EXERCISE DATA:
↓

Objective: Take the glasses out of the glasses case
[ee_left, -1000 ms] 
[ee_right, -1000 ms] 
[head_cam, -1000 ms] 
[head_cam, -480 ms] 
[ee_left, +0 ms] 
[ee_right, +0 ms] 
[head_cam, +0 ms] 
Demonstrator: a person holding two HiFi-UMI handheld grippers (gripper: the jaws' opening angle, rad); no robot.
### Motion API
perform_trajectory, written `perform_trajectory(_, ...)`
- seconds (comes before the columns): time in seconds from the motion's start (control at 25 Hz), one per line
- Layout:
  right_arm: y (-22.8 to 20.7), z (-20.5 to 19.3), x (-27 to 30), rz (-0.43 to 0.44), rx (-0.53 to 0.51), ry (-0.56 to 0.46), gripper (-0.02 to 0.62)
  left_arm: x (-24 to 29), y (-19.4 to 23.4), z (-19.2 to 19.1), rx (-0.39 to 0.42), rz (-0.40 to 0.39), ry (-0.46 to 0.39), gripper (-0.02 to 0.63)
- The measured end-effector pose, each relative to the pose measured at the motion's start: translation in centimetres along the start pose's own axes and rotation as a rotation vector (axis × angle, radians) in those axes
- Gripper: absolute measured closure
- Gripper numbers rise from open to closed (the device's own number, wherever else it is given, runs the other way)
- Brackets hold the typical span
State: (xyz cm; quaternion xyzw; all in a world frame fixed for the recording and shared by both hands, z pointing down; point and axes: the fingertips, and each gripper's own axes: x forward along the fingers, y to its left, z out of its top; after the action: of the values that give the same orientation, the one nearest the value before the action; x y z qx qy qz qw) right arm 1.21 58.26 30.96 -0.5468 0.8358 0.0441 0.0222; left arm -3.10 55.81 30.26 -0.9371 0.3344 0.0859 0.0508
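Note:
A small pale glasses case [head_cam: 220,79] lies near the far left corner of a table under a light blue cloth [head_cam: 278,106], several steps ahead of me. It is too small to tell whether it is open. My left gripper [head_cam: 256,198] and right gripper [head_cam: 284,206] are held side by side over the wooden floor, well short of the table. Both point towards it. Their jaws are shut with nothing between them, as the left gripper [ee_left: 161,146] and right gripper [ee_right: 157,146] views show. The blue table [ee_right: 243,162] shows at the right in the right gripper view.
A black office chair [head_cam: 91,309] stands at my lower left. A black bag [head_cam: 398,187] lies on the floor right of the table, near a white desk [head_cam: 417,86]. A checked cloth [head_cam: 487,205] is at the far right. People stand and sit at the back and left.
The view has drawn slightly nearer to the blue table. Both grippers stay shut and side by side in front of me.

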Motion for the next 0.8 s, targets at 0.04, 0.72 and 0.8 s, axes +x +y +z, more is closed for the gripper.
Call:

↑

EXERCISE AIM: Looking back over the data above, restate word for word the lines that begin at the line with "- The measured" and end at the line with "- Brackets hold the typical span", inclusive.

EXPECTED ANSWER:
- The measured end-effector pose, each relative to the pose measured at the motion's start: translation in centimetres along the start pose's own axes and rotation as a rotation vector (axis × angle, radians) in those axes
- Gripper: absolute measured closure
- Gripper numbers rise from open to closed (the device's own number, wherever else it is given, runs the other way)
- Brackets hold the typical span

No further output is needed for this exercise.